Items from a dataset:
╔══

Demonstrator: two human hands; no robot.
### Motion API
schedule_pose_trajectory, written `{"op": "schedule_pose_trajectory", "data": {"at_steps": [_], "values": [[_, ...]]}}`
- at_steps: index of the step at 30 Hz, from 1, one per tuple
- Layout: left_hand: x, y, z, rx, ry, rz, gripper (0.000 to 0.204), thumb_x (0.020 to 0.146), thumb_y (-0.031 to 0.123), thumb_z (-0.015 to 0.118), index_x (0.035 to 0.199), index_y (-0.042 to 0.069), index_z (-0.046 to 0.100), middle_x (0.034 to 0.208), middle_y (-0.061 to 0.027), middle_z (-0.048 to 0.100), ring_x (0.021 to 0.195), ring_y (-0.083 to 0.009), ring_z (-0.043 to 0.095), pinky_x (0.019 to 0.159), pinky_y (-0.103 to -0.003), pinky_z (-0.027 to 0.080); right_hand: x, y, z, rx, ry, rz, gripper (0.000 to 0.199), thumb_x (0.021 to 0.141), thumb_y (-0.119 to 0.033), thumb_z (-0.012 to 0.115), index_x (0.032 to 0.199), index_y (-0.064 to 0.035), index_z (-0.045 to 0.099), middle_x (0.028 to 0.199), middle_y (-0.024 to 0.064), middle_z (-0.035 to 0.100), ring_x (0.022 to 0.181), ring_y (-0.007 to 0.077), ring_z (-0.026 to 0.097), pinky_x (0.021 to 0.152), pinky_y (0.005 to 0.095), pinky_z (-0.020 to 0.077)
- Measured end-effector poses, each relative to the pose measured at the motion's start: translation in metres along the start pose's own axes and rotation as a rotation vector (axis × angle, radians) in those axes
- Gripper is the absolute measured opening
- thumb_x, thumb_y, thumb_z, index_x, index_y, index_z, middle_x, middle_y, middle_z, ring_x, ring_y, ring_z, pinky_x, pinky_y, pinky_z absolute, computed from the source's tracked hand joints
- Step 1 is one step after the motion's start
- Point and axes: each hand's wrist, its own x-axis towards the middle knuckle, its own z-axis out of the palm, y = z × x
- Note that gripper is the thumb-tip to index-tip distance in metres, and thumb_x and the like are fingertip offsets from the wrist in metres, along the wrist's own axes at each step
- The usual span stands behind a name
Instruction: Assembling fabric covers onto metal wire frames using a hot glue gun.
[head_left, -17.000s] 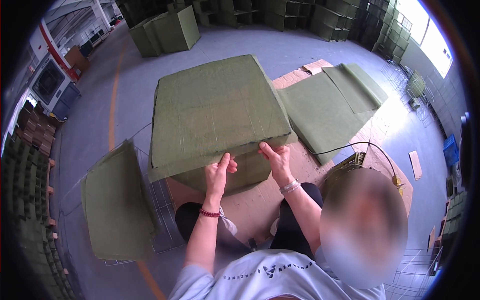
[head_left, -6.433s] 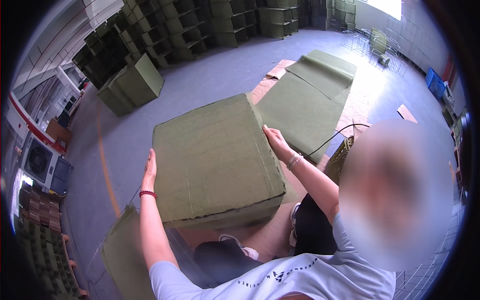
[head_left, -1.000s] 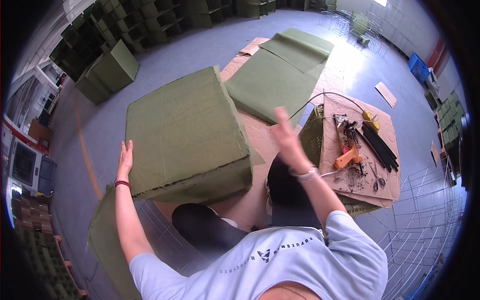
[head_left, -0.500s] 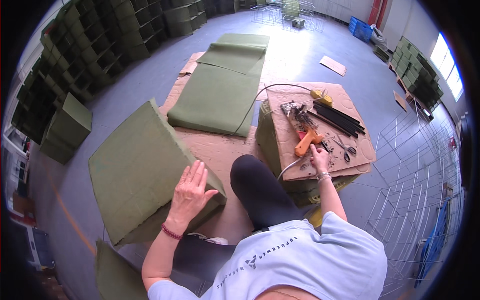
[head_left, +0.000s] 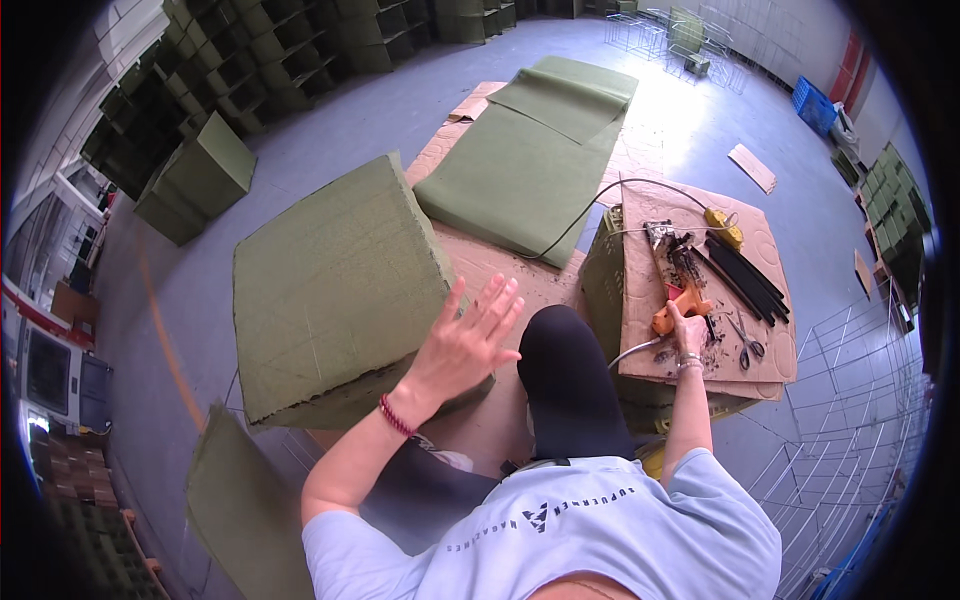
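A large olive-green fabric-covered box (head_left: 330,285) lies on brown cardboard in front of me. My left hand (head_left: 462,338), fingers spread and holding nothing, hovers over the box's near right corner. My right hand (head_left: 684,325) reaches to a cardboard-topped green box (head_left: 700,300) at my right and closes on an orange glue gun (head_left: 676,308) whose cable runs off the near edge. Black sticks (head_left: 745,278), scissors (head_left: 745,340) and small tools lie on that top.
A long green fabric sheet (head_left: 535,160) is spread on cardboard ahead. Another green panel (head_left: 240,500) lies at lower left, a green box (head_left: 195,178) at far left, with stacked green crates behind. Wire mesh frames (head_left: 840,420) stand at right.
My view has swung right and down. My left hand lifted off the green box and opened above its corner. My right hand stayed at the orange glue gun on the cardboard top.
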Motion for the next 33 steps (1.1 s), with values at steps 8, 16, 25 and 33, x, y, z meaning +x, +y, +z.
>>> {"op": "schedule_pose_trajectory", "data": {"at_steps": [8,16,25,33], "values": [[-0.07,-0.025,0.004,-0.018,-0.103,-0.609,0.091,0.086,0.068,0.038,0.142,-0.003,0.032,0.149,-0.0184,0.031,0.138,-0.0317,0.03,0.111,-0.048,0.026,0.093,0.048,0.016,0.899,-0.263,0.316,0.028,0.063,-0.026,0.072,0.075,-0.0047,0.059,0.067,0.0039,0.056,0.062,0.0176,0.056,0.055,0.0305,0.0461],[-0.074,-0.02,0.004,0.048,-0.073,-0.637,0.086,0.086,0.066,0.041,0.137,-0.004,0.04,0.145,-0.0179,0.039,0.134,-0.0313,0.037,0.107,-0.048,0.033,-0.057,-0.065,-0.073,0.838,-0.479,-0.239,0.023,0.072,-0.01,0.063,0.093,-0.0058,0.053,0.072,-0.0006,0.052,0.055,0.0101,0.051,0.049,0.0243,0.0417],[-0.077,-0.017,0.003,0.057,-0.061,-0.656,0.087,0.086,0.066,0.041,0.137,-0.004,0.04,0.144,-0.0179,0.04,0.133,-0.0315,0.039,0.107,-0.046,0.034,-0.164,-0.161,-0.085,0.573,-1.032,-0.463,0.041,0.067,-0.006,0.071,0.104,-0.0001,0.054,0.081,0.0002,0.054,0.064,0.0083,0.053,0.057,0.0238,0.0451],[-0.074,-0.016,0.004,0.04,-0.063,-0.664,0.088,0.086,0.067,0.039,0.137,-0.005,0.04,0.144,-0.0187,0.039,0.133,-0.0313,0.038,0.108,-0.046,0.033,-0.163,-0.165,-0.043,0.453,-1.028,-0.542,0.035,0.064,-0.013,0.074,0.09,0.0022,0.055,0.076,0.004,0.056,0.068,0.0122,0.054,0.062,0.029,0.046]]}}
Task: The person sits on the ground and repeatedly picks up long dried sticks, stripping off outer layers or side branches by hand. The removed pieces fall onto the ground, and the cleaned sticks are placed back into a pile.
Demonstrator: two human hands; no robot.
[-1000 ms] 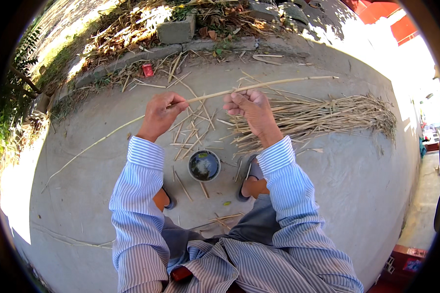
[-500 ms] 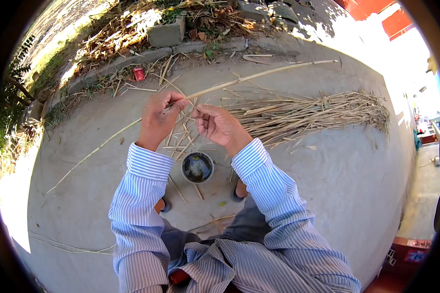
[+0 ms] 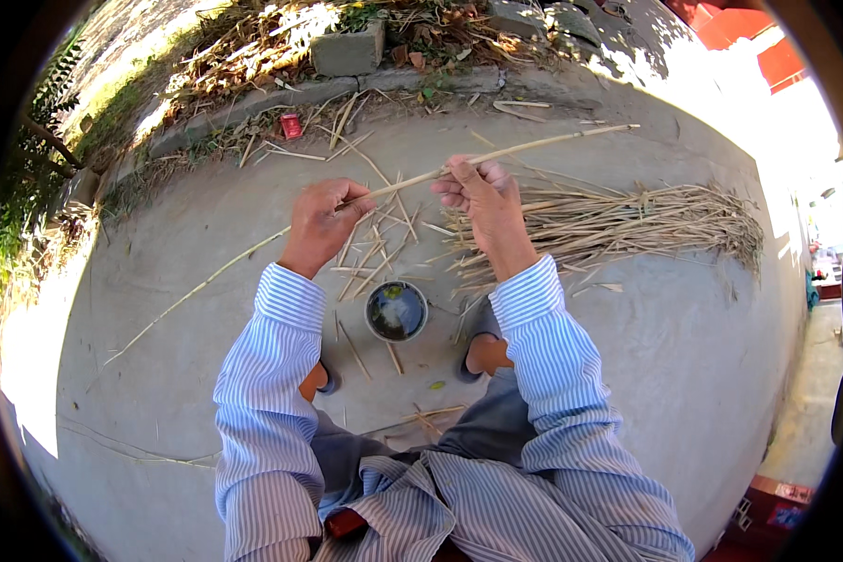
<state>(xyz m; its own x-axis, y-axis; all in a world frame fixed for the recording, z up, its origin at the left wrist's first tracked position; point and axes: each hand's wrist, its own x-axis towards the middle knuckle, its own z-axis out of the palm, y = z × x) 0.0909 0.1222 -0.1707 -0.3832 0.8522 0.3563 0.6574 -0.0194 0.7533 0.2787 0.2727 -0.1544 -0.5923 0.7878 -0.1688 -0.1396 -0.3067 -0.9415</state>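
Note:
A long, thin, pale dry stalk (image 3: 553, 143) runs slantwise across the view, its thicker end up at the right and its thin end trailing down to the left near the floor. My left hand (image 3: 323, 223) is closed round it about midway. Farther to the right, my right hand (image 3: 489, 204) pinches the same stalk between thumb and fingers. Below and between the hands, a round container (image 3: 396, 311) of dark liquid stands on the floor between my feet. Short cut pieces of stalk (image 3: 377, 255) lie scattered just beyond it.
A large bundle of dry stalks (image 3: 628, 225) lies on the concrete floor (image 3: 646, 337) at the right. Along the far side runs a low kerb (image 3: 253, 115) with a grey block (image 3: 348, 51), dry leaves and a small red packet (image 3: 291, 125). More thin stalks lie at the lower left.
My right hand has moved right and away from the left hand, and now pinches the stalk farther along. The left hand keeps its hold. The view has shifted slightly.

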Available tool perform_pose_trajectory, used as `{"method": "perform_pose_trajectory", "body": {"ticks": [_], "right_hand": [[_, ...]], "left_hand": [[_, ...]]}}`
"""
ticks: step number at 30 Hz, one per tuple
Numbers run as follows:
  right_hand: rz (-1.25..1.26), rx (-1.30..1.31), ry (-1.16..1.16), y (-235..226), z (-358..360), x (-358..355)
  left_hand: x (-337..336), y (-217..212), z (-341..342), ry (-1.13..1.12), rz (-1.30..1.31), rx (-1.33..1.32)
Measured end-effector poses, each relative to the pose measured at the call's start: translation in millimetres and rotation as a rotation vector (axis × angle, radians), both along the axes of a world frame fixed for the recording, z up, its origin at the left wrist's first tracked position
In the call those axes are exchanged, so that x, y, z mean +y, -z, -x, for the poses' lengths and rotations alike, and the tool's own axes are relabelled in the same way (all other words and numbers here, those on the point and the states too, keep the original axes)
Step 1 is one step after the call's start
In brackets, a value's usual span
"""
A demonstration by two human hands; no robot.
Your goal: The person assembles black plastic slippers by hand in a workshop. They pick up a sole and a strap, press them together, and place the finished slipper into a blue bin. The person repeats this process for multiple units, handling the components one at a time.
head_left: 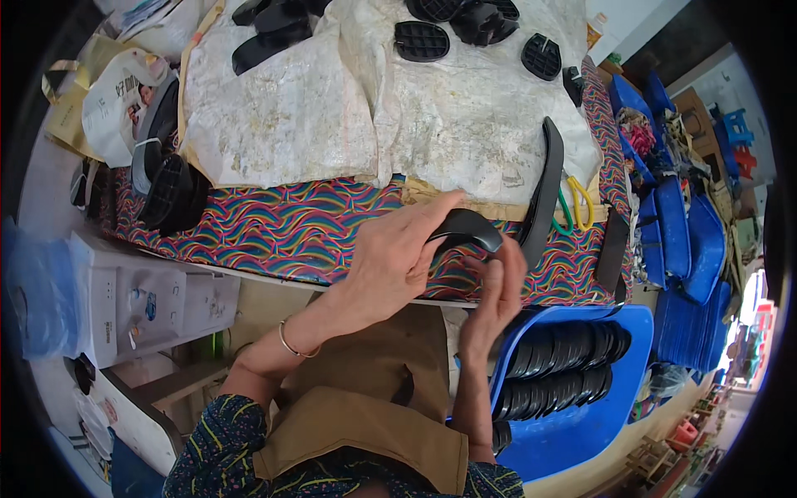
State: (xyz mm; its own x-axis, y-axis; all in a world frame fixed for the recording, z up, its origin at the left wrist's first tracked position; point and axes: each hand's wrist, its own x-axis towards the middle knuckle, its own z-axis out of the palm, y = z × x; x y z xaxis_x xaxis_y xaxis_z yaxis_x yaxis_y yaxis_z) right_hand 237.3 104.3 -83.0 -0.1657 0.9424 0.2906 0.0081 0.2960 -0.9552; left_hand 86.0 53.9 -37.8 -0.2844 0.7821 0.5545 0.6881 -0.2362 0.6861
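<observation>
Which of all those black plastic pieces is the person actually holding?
The curved black piece at the table's near edge: both the left hand and right hand grip it. The others lie on the white sheet or stacked in the blue bin.

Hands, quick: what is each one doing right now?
Left hand: closed over the top of a curved black plastic part, gripping it.
Right hand: fingers touching the same part from below, steadying it.

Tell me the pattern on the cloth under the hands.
The cloth has multicoloured wavy stripes, seen clearly in the head view.

White printed bag (116, 100), white boxes (137, 303)
</observation>
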Motion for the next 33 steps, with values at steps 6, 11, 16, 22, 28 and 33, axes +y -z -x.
{"method": "perform_pose_trajectory", "body": {"ticks": [6, 11, 16, 22, 28, 33], "right_hand": [[-0.652, -0.555, -0.024, -33, -20, 27], [-0.946, -0.735, -0.055, -31, -11, 42], [-1.006, -0.733, -0.097, -16, -17, 56], [-0.949, -0.821, -0.062, 4, -20, 55], [-0.899, -0.845, -0.092, 5, -27, 54], [-0.811, -0.829, -0.188, 5, -28, 54]], "left_hand": [[9, 12, 6, 0.071, 0.178, 0.274], [19, 18, -1, 0.154, 0.177, 0.281], [24, 13, -3, 0.203, 0.178, 0.294], [29, 11, -5, 0.238, 0.167, 0.331], [29, 7, -8, 0.240, 0.188, 0.369], [30, 2, -11, 0.206, 0.219, 0.269]]}}
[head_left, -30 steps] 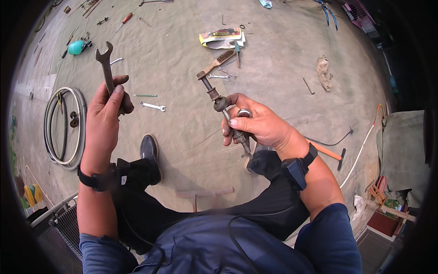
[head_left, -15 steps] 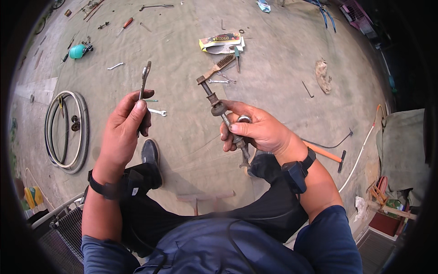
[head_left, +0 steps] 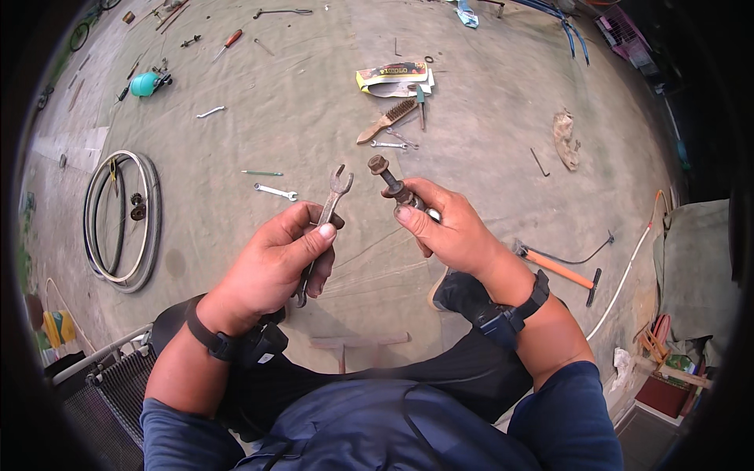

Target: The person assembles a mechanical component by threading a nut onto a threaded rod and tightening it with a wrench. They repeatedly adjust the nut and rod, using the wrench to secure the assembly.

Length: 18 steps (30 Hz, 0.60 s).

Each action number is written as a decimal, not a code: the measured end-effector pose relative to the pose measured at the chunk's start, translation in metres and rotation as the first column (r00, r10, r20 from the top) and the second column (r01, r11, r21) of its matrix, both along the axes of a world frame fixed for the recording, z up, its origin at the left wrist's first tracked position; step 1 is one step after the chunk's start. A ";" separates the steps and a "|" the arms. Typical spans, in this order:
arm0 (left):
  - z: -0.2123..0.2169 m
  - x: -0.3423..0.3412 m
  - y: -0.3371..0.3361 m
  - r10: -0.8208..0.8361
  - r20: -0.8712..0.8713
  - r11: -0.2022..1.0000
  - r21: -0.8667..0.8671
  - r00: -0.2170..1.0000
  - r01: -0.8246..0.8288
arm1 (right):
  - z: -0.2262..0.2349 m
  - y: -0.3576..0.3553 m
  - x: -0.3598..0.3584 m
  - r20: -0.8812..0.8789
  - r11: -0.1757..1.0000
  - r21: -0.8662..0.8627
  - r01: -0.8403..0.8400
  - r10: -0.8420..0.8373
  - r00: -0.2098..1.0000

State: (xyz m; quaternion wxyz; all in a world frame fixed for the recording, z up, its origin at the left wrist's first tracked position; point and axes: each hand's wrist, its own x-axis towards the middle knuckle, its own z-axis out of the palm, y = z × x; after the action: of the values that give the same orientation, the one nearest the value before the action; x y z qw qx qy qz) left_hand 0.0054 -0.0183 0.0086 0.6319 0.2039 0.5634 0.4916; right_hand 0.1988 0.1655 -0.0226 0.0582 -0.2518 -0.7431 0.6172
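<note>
"Bolt-headed rod (head_left: pixel 393 187), where?"
"My right hand (head_left: pixel 449 224) is pinching it; my left hand (head_left: pixel 281 253) is gripping a wrench (head_left: pixel 331 206) nearby"
"Step?"
"I'm probably readying the wrench; next is calling for aligning its jaw"

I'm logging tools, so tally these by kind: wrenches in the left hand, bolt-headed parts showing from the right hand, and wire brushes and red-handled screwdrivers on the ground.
wrench in the left hand: 1
bolt-headed metal part in the right hand: 1
wire brush: 1
red-handled screwdriver: 1
Total: 4
</note>
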 end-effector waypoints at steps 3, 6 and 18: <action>-0.003 0.010 -0.001 0.047 0.079 0.999 0.010 0.996 -0.048 | -0.010 -0.008 -0.001 -0.089 0.902 0.426 0.074 -0.040 0.995; -0.002 0.011 -0.001 0.025 0.145 1.000 0.011 0.989 -0.027 | -0.006 -0.012 -0.002 -0.104 0.795 0.598 0.101 -0.048 0.993; -0.001 0.020 0.005 0.139 0.306 0.988 -0.111 0.942 -0.109 | 0.000 -0.007 -0.003 -0.052 0.494 0.868 0.049 -0.008 0.999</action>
State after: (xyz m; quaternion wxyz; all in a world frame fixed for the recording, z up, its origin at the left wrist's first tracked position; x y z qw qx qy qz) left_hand 0.0257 -0.0137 0.0075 0.6899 0.0580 0.4900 0.5298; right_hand 0.1953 0.1583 -0.0221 0.2023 -0.1881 -0.9471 0.1636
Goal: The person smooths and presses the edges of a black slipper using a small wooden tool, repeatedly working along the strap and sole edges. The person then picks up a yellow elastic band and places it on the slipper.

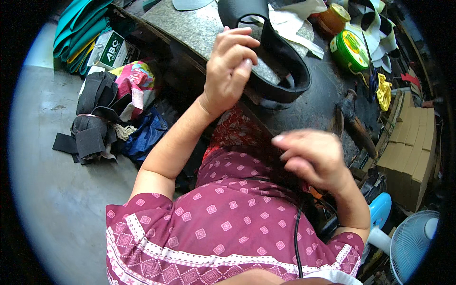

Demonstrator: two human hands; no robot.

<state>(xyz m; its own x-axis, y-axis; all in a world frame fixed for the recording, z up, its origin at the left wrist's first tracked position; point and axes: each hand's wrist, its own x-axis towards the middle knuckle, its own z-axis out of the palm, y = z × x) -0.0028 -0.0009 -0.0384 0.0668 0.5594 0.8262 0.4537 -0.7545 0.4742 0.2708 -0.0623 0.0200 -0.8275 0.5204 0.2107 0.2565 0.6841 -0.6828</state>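
Note:
A wide black strip [294, 71] loops over the edge of the workbench, its upper end lying on a speckled grey slab [185, 23]. My left hand [229, 66] is closed beside this strip, with fingers curled and thumb bent against them. Whatever it may grip is hidden by the fingers. Lower and to the right, my right hand [316, 156] hovers in front of the bench edge, apart from the strip. Its fingers are bent and smeared by motion, so I cannot see whether anything is between them.
A hammer [354, 118] lies on the bench's right side. Behind it stand a green tub [349, 50] and an orange-brown jar [334, 19]. Cardboard pieces [408, 147] and a blue fan [413, 242] are at right. Black strip bundles [92, 128] rest at left.

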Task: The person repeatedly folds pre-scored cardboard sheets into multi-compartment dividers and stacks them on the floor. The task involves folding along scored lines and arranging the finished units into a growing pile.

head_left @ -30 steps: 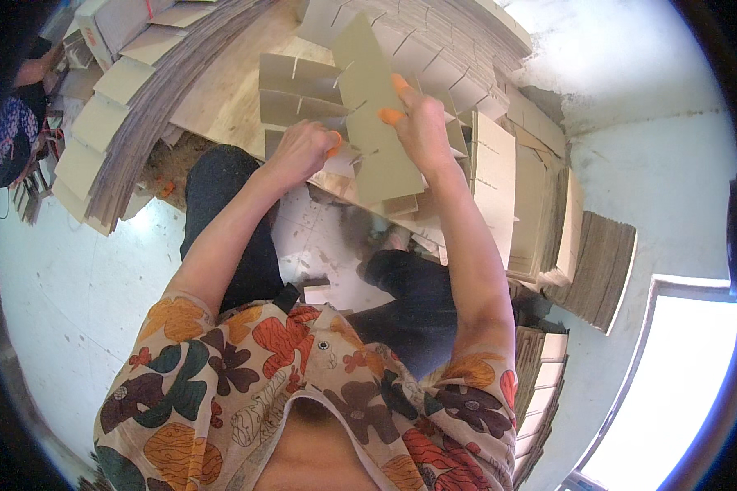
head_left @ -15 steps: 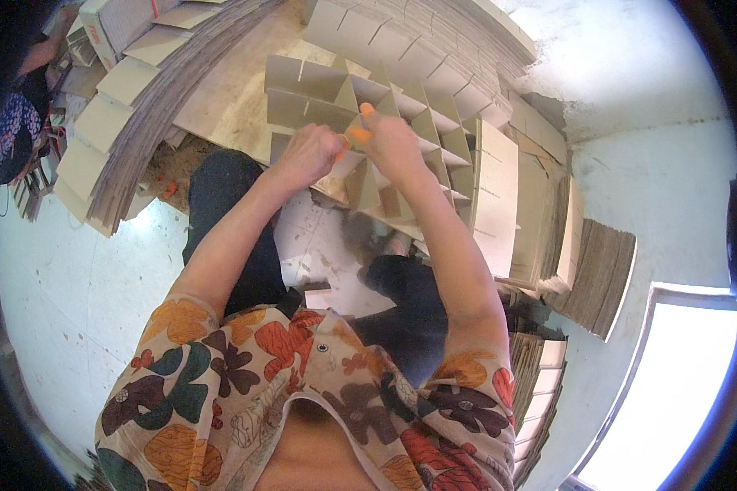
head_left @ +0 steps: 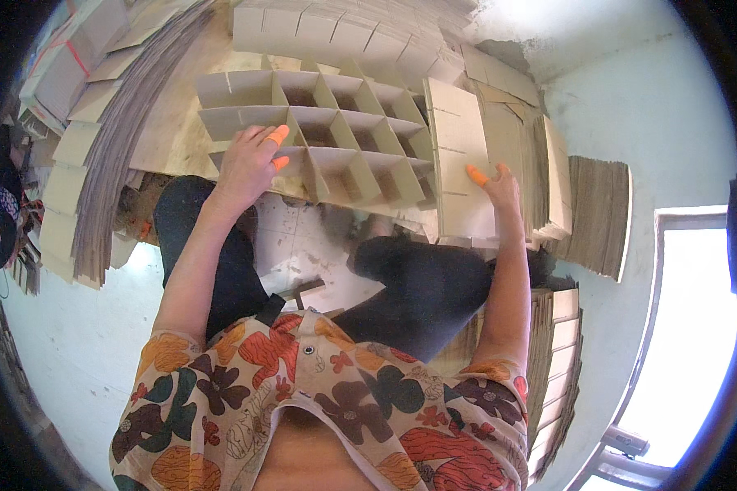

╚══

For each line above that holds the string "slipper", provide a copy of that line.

Your goal: The person assembles black plastic slippers by hand in a workshop. They pick up a sole and a strap, press them together, and place the finished slipper into a blue bin. The person repeats this process for multiple units, handling the components one at a time.
Goal: The person smooths and presses the edges of a black slipper using a small wooden tool, repeatedly working along the strap and sole edges. The person then picks up a yellow elastic band and places it on the slipper.

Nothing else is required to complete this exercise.